Fashion shows usually ask you to watch, but this one asks you to notice. At Skatebird Miami, the room filled with movement, sound, and a sense that something slightly off-script was about to happen. Highest on the Runway staged its latest show during Terp Basel Miami on December 6, 2025. Cristina Plinio, aka CRISP, is the founder of the show and leads the project. She’s been building since 2021.
The audience didn’t need a manifesto to understand the show. The cues were physical, immediate, and shared. The night unfolded as a recap of how fashion, performance, and cannabis culture are starting to overlap in public, intentional ways.
Over six shows, the concept has remained consistent, and the execution has grown more confident. This season, models broke traditional barriers, consuming cannabis in untraditional forms as they moved down the runway, blending fashion with ritual and rewriting the rules in real time.
When Fashion Leaves the Box
Runway culture tends to rely on polish and distance. This show leaned into closeness. The theme, Alternative Reality, framed the night as a disruption of expectations. The opening sequence set the tone with No Box Movement, choreographed by Janine Micheletti, featuring designs by No Feelings. The performance unfolded in a fluid, psychedelic-inspired style, setting the atmosphere and easing the audience into the world of the show before the runway began.
From there, a live humanoid robot opened the runway, introducing a note of surrealism that carried through the rest of the show. Models followed wearing designs by Indie Identity, Vlackbook, Arish Atelier, The Room Concept Store, Nadir Saeed Art, and Milf’s Rack. Cannabis consumption happened in full view, treated as a living gesture. The result felt otherworldly.
Reframing Stoner Culture
Cannabis culture often gets flattened into shorthand. Highest on the Runway has spent years pushing against that compression by placing it inside luxury, design-forward spaces. The Miami show continued that work by refusing irony. There was no wink, no apology, and no attempt to explain itself mid-walk.

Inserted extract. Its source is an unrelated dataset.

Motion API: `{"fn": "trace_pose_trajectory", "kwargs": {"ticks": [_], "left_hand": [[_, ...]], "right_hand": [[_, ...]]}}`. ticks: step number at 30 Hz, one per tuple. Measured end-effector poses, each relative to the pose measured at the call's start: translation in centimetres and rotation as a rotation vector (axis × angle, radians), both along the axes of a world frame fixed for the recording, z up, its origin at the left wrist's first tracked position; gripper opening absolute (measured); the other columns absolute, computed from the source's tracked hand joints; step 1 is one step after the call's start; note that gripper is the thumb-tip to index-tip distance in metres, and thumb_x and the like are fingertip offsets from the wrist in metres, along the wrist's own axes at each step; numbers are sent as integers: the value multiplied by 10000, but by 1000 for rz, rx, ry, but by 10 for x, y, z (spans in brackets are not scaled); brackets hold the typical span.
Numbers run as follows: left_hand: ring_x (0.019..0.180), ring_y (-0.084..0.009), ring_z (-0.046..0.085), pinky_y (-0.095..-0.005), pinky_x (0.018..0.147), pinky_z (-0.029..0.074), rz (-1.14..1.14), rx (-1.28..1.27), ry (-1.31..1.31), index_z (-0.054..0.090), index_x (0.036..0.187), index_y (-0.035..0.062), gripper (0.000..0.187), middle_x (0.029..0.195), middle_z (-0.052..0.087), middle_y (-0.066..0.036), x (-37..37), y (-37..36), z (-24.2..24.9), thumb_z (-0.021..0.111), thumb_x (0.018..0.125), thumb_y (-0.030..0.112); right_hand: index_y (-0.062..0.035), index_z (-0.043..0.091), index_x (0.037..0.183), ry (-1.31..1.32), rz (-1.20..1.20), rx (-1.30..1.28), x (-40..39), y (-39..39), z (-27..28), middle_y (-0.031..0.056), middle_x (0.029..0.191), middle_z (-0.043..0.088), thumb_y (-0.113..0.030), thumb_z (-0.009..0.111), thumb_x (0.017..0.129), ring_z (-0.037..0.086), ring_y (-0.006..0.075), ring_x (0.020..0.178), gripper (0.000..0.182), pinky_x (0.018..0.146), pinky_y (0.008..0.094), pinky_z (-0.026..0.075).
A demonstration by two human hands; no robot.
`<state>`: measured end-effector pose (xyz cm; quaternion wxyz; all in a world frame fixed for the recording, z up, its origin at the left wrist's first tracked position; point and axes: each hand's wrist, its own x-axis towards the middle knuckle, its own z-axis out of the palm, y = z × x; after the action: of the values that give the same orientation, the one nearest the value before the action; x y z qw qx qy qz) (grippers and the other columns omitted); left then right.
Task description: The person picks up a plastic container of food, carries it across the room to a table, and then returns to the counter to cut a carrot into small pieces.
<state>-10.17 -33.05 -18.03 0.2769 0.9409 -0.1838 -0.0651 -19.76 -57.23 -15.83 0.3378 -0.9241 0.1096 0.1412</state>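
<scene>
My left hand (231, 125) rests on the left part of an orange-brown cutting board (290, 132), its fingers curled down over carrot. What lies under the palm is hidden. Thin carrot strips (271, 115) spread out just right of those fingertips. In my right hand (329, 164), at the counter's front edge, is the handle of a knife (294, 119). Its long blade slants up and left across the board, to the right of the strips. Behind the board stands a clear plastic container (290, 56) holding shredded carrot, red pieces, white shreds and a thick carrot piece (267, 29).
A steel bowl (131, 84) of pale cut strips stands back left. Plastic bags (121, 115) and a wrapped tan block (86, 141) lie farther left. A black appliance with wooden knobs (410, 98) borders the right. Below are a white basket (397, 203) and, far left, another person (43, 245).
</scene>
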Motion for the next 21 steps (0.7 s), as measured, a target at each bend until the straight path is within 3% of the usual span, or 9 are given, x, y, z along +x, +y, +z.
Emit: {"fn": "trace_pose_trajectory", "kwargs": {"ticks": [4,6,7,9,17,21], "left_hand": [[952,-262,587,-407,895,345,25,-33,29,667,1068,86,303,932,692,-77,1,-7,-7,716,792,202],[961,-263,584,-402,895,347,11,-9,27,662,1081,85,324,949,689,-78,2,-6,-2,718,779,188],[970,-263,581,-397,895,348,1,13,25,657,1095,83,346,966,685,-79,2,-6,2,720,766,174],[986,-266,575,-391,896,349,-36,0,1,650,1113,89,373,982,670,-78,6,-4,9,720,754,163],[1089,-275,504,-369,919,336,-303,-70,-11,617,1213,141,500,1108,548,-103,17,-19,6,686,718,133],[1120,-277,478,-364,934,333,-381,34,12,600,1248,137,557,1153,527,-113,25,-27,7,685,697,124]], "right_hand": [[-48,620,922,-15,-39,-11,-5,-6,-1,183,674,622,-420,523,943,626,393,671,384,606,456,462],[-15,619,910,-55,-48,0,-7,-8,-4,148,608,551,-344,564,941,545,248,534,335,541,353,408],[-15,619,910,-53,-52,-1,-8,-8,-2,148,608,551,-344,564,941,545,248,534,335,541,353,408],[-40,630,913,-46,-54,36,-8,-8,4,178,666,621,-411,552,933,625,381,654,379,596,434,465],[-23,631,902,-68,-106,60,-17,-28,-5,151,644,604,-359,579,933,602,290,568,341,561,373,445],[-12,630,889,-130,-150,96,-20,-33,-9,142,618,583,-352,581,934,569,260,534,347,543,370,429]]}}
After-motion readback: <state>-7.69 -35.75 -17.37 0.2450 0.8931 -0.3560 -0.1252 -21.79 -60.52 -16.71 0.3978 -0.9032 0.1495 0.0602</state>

What emerged instead was a reframing. Cannabis sat alongside tailoring, styling, and movement without needing justification. The audience was invited to read it the same way they do fabric and silhouette. That change allows cannabis culture to be seen through taste and intention. “It’s important to me that all of my guests feel the energy that is poured into the show, even from their seats. The experiential innovation and the way we break rules, it all play a part in the vision I want to create for them,” says CRISP.
Community Behind the Scenes
The show’s cohesion came from a deep bench of collaborators. Direction was led by CRISP, with music by Xevios and production management by Jacinta Schwartz. Hair was handled by Silvana Avignoni, assisted by Lacee Hallet, Styles by Shayda, and Jean Pierre. Brazil Raine and Michelle Venta led makeup, while Havanna Othon oversaw wardrobe, with support from Victoria Arenas, Mia Melo, Aimee Prada, and Nicole Perez. Black Market Beverages sponsored the show and highlighted each designer following the closing.
What Comes Next
After Miami, attention turns North. Anticipation is already building for the next Highest on the Runway show in New York City in April 2026. This will be their first NYC show to date, and will set the precedent for future collaborations with Terp Basel.
“We are so excited to bring the show to NYC, it's honestly about time,” CRISP says.
The project continues to open space for partnerships across fashion, music, and cannabis, offering brands a platform that values the passion and creativity ignited by the community.